* Task directions: Exactly retype the opening line of the entries and every line after it, ending with the line that contains "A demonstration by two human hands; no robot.". Skip all pictures.

*** Data for review Section Begins ***

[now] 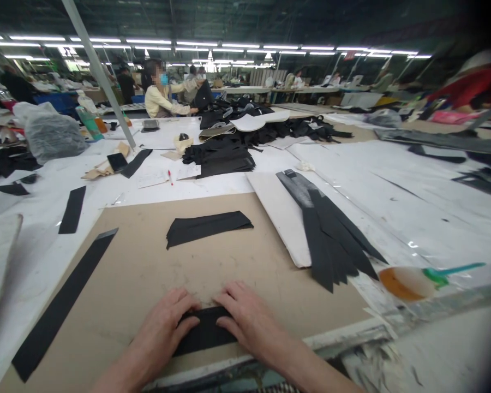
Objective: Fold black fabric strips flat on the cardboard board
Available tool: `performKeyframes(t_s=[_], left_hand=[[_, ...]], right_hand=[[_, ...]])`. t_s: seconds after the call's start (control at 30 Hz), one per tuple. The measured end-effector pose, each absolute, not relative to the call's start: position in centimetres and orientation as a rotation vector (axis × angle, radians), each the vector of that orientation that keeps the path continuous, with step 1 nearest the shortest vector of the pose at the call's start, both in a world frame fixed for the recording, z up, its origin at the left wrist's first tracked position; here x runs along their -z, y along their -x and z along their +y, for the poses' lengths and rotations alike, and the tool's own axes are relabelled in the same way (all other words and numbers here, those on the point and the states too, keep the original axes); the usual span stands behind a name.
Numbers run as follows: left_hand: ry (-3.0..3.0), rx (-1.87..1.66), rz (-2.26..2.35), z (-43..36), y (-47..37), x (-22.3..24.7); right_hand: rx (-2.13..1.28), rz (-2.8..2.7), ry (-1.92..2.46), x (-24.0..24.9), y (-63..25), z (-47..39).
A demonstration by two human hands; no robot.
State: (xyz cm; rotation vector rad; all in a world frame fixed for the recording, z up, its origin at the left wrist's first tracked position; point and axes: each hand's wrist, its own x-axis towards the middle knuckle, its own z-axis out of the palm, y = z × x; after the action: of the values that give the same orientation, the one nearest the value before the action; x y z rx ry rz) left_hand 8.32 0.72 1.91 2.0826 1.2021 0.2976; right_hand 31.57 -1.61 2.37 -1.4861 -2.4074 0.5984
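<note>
A black fabric strip (pixel 207 332) lies on the tan board (pixel 147 273) near its front edge. My left hand (pixel 166 322) rests on the strip's left part, thumb and fingers curved at its upper edge. On its right part lies my right hand (pixel 247 319), fingers apart and thumb on the fabric. Both hands press from above; neither is closed round the strip. Farther up the board is a short black stack of strips (pixel 208 226). One long black strip (pixel 65 305) slants along the board's left side.
Fanned black strips (pixel 335 234) lie partly on a white board (pixel 276 213) at right. A glue bottle (pixel 409 283) with a teal nozzle lies near the right front edge. Behind are a black fabric pile (pixel 229 153), a slanting pole (pixel 102 76) and a masked person (pixel 163 98).
</note>
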Motion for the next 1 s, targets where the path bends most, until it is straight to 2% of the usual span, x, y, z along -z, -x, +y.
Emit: performKeyframes(t_s=[0.2, 0.5, 0.67, 0.87, 1.0], left_hand=[[-2.107, -0.364, 1.176, 0.4, -7.7, -1.1], [-2.85, -0.261, 1.005, -0.7, -7.1, 0.1], [-3.045, -0.155, 0.855, -1.5, -6.6, -0.1], [-3.084, -0.167, 0.833, -1.5, -6.3, -0.2], [-2.962, -0.201, 0.869, -1.3, -6.2, 0.1]], right_hand=[[-0.698, -2.378, 1.373, -1.6, -31.6, -1.5], [-0.128, -2.677, 1.185, -0.8, -30.8, -3.3], [-0.024, -2.648, 1.165, -0.2, -32.3, -4.4], [0.0, -2.625, 1.275, 0.0, -36.1, -5.2], [0.183, -2.596, 1.533, -1.6, -35.1, -4.7]])
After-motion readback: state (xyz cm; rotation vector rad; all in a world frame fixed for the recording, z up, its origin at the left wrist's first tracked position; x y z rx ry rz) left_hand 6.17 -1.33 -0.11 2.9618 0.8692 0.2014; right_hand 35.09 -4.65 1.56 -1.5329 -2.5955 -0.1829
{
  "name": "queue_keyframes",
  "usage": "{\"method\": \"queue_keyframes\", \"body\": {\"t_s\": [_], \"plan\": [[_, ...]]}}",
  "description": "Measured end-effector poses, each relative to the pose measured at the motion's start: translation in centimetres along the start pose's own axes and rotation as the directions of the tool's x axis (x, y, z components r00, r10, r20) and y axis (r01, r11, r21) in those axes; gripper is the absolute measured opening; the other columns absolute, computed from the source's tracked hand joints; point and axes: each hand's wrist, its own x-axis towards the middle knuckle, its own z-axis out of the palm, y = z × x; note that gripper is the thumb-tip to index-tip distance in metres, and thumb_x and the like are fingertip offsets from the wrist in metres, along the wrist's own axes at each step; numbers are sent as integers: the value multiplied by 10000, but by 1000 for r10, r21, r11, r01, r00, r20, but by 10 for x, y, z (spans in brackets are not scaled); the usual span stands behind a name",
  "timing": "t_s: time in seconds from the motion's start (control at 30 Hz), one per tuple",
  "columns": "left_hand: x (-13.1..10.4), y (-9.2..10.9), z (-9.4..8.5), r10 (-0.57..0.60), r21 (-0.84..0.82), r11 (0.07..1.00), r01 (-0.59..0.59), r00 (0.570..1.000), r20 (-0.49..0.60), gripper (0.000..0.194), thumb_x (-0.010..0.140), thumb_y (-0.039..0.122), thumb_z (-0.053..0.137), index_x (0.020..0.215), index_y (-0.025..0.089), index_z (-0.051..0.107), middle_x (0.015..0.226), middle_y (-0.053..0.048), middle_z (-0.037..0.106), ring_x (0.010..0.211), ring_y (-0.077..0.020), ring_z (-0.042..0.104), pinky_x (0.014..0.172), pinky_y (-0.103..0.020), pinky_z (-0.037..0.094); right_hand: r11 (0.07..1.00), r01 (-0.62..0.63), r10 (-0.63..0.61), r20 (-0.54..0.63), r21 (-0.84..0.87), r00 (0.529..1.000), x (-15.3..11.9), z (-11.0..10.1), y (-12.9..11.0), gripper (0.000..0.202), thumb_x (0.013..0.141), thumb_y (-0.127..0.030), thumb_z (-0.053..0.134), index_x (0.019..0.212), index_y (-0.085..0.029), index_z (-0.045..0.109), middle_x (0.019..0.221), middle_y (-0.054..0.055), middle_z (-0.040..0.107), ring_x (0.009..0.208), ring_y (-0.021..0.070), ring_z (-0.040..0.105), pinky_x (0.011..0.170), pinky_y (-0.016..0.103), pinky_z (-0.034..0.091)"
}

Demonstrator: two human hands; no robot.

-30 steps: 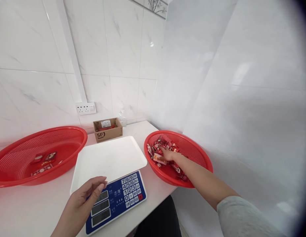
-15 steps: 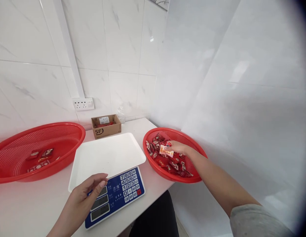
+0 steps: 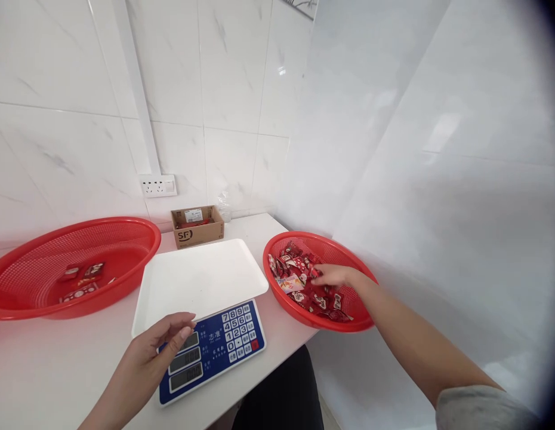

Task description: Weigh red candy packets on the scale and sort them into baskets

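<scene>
- The right hand [image 3: 335,276] has moved rightward in the candy basket [image 3: 333,254]; a second ago it was spread over the left part of the pile.
- Its fingers, at a pale packet half a second ago, now point down among red wrappers to the right.
- A pale packet [image 3: 290,283] now lies apart from that hand, on the left of the pile.
- A dotted red wrapper [image 3: 299,263] has come into sight behind it.
- The right forearm [image 3: 407,334] and grey sleeve [image 3: 478,407] have swung further right.
- The view has tipped down, leaving less of the wall picture [image 3: 304,7] showing than a second ago.
</scene>
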Motion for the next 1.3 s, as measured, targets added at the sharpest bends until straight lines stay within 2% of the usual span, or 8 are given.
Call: {"method": "queue_keyframes", "body": {"t_s": [0.17,0.23,0.4,0.63,0.83,0.93,1.07,1.3], "plan": [[1,-3,3,34,15,999,-35,999,42,400,758,567,535,979,259,665,982,-35,711,935,-249,662,822,-342,543,973,-80,84,12,-216,996,-8,39,2,1079,393,-295,857,1368,-210,403,1453,193,339,1241,414,415,959,505,378],[2,-2,5,48,21,999,-49,997,62,392,767,558,531,984,261,666,984,-33,710,935,-249,660,820,-342,544,963,-63,62,-14,-262,998,-10,53,1,1004,467,-225,815,1378,-201,395,1467,187,314,1264,406,389,991,486,347],[4,3,10,63,7,998,-64,994,90,358,768,542,534,966,276,671,970,-11,708,929,-230,655,803,-304,546,968,-14,-18,-123,-251,992,-9,51,-1,581,641,-84,632,1203,-222,587,1209,136,611,1141,360,528,941,448,379],[3,5,5,67,23,997,-69,995,72,370,756,554,531,948,274,679,975,-17,711,916,-239,659,792,-313,549,987,132,-93,-335,96,938,-11,8,-11,320,684,-98,544,980,-192,619,972,74,700,931,270,636,781,348,493],[6,9,6,72,-5,997,-72,994,85,347,776,516,518,973,272,668,973,-15,712,934,-231,656,802,-318,548,797,359,-146,-423,485,894,-23,-3,-56,402,743,-215,578,1139,-222,507,1087,73,665,929,224,652,745,336,548],[7,16,10,95,19,995,-97,992,88,336,802,485,492,995,260,652,1022,-30,696,925,-226,656,805,-332,547,670,416,-236,-355,614,904,-28,15,-97,393,713,-271,652,1085,-234,529,987,51,689,862,219,672,713,358,565],[10,20,13,184,131,972,-195,979,90,334,865,422,445,1139,281,574,1222,-41,597,1053,-225,601,885,-356,511,570,401,-390,-194,717,900,-28,62,-153,337,665,-246,703,970,-215,564,847,19,689,761,195,679,639,334,571],[26,1,8,306,430,824,-368,929,209,499,885,312,472,1369,293,353,1451,-81,358,1333,-267,324,1043,-469,363,607,349,-468,-34,714,883,-8,132,-206,284,740,-247,639,1007,-207,551,829,24,666,688,157,648,556,297,557]]}}
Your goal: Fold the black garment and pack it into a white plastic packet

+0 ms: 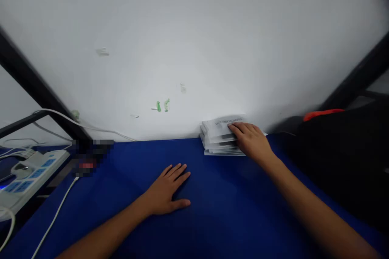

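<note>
Two hands are out on the blue surface [212,210]. The right hand [252,141] lies with its fingers [240,128] spread flat over the top of a stack of papers [217,139] at the far edge, against the white wall [194,40]; it presses but grips nothing. The left hand [167,192] rests palm down, open and empty, near the middle. To lift one sheet cleanly, I judge the fingertips should slide the top one off the pile while the left hand stays put. A power strip [30,174] sits far left, a dark bag [343,149] right.
</note>
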Demonstrator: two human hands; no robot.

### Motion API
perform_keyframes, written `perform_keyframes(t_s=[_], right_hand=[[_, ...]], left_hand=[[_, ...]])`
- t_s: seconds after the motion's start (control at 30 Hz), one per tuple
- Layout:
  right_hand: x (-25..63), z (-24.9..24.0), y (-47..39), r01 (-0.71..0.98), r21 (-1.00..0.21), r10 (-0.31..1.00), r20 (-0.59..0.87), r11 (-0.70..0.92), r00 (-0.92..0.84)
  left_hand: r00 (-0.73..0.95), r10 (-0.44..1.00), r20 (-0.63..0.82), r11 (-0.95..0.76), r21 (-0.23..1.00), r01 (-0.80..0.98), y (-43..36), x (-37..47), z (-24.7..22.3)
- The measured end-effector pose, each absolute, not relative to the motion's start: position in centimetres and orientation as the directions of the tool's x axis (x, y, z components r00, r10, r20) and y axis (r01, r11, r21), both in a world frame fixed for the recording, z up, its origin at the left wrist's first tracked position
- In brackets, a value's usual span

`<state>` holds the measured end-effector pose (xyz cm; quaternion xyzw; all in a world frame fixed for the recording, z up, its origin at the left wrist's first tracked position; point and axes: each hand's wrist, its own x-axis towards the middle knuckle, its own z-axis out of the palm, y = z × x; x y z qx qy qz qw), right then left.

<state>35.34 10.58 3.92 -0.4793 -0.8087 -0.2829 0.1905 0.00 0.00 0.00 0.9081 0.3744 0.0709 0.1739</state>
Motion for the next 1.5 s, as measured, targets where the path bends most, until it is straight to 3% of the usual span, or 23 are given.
perform_keyframes(t_s=[0.1,0.23,0.3,0.37,0.43,0.53,0.6,0.73,0.97,1.07,1.2,1.33,1.5], right_hand=[[34.5,4.4,9.8,0.888,0.248,0.626,0.637,0.386,-0.45],[31.2,5.1,5.2,0.803,0.246,0.469,0.705,0.543,-0.532],[28.9,5.0,2.2,0.718,0.257,0.42,0.666,0.647,-0.617],[26.6,4.1,-0.3,0.638,0.26,0.367,0.638,0.725,-0.677],[24.8,2.7,-1.9,0.577,0.247,0.344,0.6,0.779,-0.722],[23.2,0.7,-2.6,0.544,0.223,0.349,0.563,0.809,-0.749],[23.1,0.0,-2.3,0.536,0.212,0.352,0.552,0.817,-0.756],[24.6,0.5,-1.0,0.534,0.212,0.347,0.558,0.819,-0.754],[26.7,0.2,0.9,0.636,0.059,0.488,0.589,0.769,-0.645],[26.4,-0.6,0.8,0.557,-0.07,0.476,0.614,0.827,-0.63],[25.6,-0.8,-0.1,0.429,-0.163,0.426,0.642,0.889,-0.638],[24.5,-0.4,-1.3,0.382,-0.171,0.397,0.641,0.908,-0.657],[23.4,0.0,-2.0,0.338,-0.182,0.37,0.661,0.923,-0.653]], left_hand=[[0.608,0.785,0.12,-0.572,0.515,0.638,0.3,-0.3,-0.6],[0.256,0.912,0.321,-0.403,0.817,0.412,1.7,-1.0,-0.6],[0.114,0.911,0.396,-0.411,0.853,0.323,2.2,-1.5,0.3],[0.116,0.88,0.461,-0.472,0.817,0.331,2.0,-1.6,1.6],[0.307,0.835,0.456,-0.547,0.743,0.384,1.1,-1.2,2.9],[0.66,0.706,0.257,-0.663,0.566,0.49,-0.9,0.1,4.0],[0.739,0.657,0.149,-0.72,0.412,0.558,-1.7,0.9,3.8],[0.719,0.677,0.155,-0.734,0.218,0.644,-1.1,0.8,2.5],[0.603,0.722,0.339,-0.674,0.149,0.723,1.1,-1.3,1.2],[0.6,0.673,0.432,-0.683,0.054,0.728,0.7,-0.7,1.3],[0.659,0.499,0.563,-0.775,-0.051,0.63,-0.9,1.0,1.3],[0.682,0.378,0.626,-0.845,-0.068,0.531,-2.3,2.1,0.9],[0.666,0.383,0.64,-0.849,-0.04,0.527,-2.8,2.3,0.9]])
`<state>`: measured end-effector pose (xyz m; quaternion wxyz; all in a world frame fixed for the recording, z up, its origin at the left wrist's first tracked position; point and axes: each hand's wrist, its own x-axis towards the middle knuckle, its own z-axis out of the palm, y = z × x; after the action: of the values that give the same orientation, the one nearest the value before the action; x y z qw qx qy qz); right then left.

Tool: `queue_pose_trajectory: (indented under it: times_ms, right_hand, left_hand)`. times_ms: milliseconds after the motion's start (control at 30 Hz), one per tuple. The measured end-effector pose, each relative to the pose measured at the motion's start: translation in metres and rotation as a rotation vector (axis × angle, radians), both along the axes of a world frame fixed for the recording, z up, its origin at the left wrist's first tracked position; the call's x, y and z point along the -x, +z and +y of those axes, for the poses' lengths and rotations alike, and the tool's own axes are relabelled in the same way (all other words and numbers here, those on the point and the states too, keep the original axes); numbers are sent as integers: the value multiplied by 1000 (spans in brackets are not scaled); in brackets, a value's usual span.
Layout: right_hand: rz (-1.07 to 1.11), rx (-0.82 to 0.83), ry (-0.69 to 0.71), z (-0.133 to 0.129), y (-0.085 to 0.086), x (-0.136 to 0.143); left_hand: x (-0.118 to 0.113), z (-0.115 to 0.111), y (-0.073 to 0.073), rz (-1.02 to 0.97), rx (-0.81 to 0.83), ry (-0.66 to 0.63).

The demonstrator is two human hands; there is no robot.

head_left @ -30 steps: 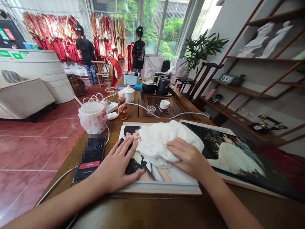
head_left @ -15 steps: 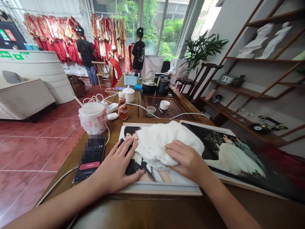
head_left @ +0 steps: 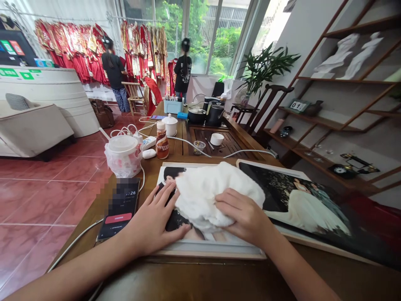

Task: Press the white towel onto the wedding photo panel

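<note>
My right hand (head_left: pixel 242 215) grips a bunched white cloth (head_left: pixel 200 188) that lies over a framed photo (head_left: pixel 216 250). Most of the picture is hidden beneath the cloth; dark hair and dark clothing show at its left. Spread flat on the photo's left side is my left hand (head_left: pixel 163 219), fingers apart, close to the cloth's edge. A second framed photo (head_left: pixel 310 200), showing a long pale gown on a dark ground, lies to the right. Left of my left hand rests a phone (head_left: pixel 117 213) with a lit screen and a cable.
A lidded tub in plastic wrap (head_left: pixel 122 156), a brown bottle (head_left: pixel 162 141) and a white lidded cup (head_left: pixel 170 125) stand beyond the photos. A white cable crosses the wooden table (head_left: pixel 150 278) near a small white bowl (head_left: pixel 216 139). Two people stand by garment racks.
My right hand has shifted slightly left with the cloth, covering more of the photo's pictured face. My left hand stays nearly in place.
</note>
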<state>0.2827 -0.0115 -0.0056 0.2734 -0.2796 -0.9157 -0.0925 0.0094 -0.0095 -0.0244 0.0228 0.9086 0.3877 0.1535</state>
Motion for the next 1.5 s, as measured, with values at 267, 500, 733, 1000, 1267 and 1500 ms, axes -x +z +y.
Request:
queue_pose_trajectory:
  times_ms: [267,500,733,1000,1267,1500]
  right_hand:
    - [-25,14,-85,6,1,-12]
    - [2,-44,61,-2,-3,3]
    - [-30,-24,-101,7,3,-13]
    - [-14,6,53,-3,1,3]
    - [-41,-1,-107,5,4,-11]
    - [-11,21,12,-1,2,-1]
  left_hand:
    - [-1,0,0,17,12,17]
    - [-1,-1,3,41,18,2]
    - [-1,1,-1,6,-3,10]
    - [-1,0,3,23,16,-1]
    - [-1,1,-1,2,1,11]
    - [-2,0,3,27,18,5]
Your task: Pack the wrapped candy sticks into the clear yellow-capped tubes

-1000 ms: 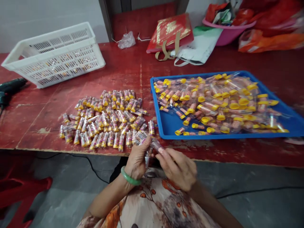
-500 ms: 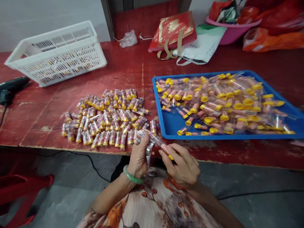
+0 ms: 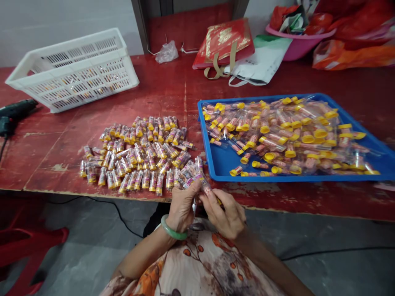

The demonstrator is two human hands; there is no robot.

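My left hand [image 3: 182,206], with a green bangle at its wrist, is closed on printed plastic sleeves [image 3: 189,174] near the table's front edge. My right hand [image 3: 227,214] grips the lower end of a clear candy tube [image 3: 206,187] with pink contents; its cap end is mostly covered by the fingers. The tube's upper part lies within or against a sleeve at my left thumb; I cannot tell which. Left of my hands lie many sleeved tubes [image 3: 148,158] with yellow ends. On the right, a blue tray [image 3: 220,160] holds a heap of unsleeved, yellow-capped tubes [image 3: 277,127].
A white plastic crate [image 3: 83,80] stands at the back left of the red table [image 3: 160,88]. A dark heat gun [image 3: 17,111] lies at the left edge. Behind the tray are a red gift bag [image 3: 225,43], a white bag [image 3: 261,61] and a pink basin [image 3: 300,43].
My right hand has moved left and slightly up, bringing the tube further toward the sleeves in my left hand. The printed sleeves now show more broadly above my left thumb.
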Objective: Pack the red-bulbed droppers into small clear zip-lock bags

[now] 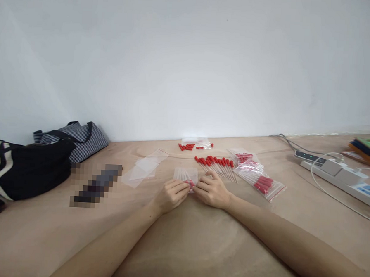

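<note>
Two bare forearms [111, 244] cross the lower frame, the left hand [172, 194] and right hand [212, 190] meeting at center over one clear bag [185, 171] of red-bulbed droppers, flat on the table [182, 250]. Both hands' fingers are clamped on its near edge, close together, beside the bulbs [191, 183]. Careful handling calls for light, even pressure along that edge, with film kept smooth, bulbs unpinched and slender stems parallel; the exact grip is partly hidden.

At right of center lie filled bags [265, 185], at least two, overlapping; left of center, at least two flat empty bags [146, 165]. Beyond the right hand fan roughly a dozen loose droppers [213, 160], their overlap preventing an exact count. Farther back, upper center of the table, are loose bulbs [189, 146]: two apart, the rest in an uncountable cluster. One power strip [350, 186] sits at right, two carryalls [43, 168] at left.
</note>
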The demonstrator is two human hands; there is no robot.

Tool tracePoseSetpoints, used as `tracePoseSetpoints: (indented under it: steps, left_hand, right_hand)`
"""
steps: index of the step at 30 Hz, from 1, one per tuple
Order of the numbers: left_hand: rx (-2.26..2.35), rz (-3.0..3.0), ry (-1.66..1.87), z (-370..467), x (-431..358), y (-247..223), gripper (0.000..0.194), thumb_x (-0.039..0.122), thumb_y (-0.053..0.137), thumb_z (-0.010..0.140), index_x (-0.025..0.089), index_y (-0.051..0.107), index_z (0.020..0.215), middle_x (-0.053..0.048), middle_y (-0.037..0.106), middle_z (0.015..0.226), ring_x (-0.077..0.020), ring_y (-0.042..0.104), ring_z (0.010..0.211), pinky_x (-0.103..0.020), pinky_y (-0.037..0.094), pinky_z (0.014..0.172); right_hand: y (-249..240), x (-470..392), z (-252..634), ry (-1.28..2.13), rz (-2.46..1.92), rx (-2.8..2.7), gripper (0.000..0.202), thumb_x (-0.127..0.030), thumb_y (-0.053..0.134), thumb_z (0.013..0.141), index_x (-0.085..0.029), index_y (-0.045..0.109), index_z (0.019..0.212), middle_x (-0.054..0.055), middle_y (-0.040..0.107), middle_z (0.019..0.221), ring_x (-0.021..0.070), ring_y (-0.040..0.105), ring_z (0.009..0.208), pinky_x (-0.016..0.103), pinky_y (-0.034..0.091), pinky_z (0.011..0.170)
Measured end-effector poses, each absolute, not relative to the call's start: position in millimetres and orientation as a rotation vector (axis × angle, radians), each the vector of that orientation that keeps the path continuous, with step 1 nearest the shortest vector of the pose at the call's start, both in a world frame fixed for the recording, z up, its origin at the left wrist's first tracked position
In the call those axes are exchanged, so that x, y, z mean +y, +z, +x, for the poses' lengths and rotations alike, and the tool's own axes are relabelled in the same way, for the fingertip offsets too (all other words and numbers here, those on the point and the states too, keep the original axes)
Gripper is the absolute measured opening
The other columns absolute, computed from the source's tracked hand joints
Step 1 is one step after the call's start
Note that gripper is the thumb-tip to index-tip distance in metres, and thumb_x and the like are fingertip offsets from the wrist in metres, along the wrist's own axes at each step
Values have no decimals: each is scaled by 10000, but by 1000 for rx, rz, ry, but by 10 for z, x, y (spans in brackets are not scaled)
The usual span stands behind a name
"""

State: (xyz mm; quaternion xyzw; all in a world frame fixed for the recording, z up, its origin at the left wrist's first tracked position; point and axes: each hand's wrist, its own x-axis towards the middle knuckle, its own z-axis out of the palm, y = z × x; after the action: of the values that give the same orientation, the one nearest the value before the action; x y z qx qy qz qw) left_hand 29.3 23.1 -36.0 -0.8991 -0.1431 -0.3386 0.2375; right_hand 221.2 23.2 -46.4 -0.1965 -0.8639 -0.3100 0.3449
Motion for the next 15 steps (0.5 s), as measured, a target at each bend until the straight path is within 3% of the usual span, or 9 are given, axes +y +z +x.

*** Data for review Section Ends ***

* Answer for this exercise:
[now] 
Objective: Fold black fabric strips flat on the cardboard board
Available tool: `performKeyframes(t_s=[_], left_hand=[[_, ...]], right_hand=[[_, ...]])`. t_s: seconds after the call's start (control at 30 Hz), one per tuple. The measured end-effector pose, each absolute, not relative to the call's start: position in centimetres and orientation as a rotation vector (axis × angle, radians), each the vector of that orientation that keeps the path continuous, with step 1 nearest the shortest vector of the pose at the call's start, both in a world frame fixed for the recording, z up, its origin at the left wrist's first tracked position; here x runs along their -z, y along their -x and z along their +y, for the poses' lengths and rotations alike, and the tool's own axes are relabelled in the same way (all other words and numbers here, those on the point and the states too, keep the original axes); the usual span stands behind a name.
Numbers run as follows: left_hand: ry (-3.0..3.0), rx (-1.87..1.66), rz (-2.26..2.35), z (-43..36), y (-47..37), x (-22.3..24.7); right_hand: rx (-2.13..1.28), rz (-2.8..2.7), ry (-1.92..2.46), x (-24.0..24.9), y (-63..25), z (-47..39).
A demonstration by two human hands; no robot.

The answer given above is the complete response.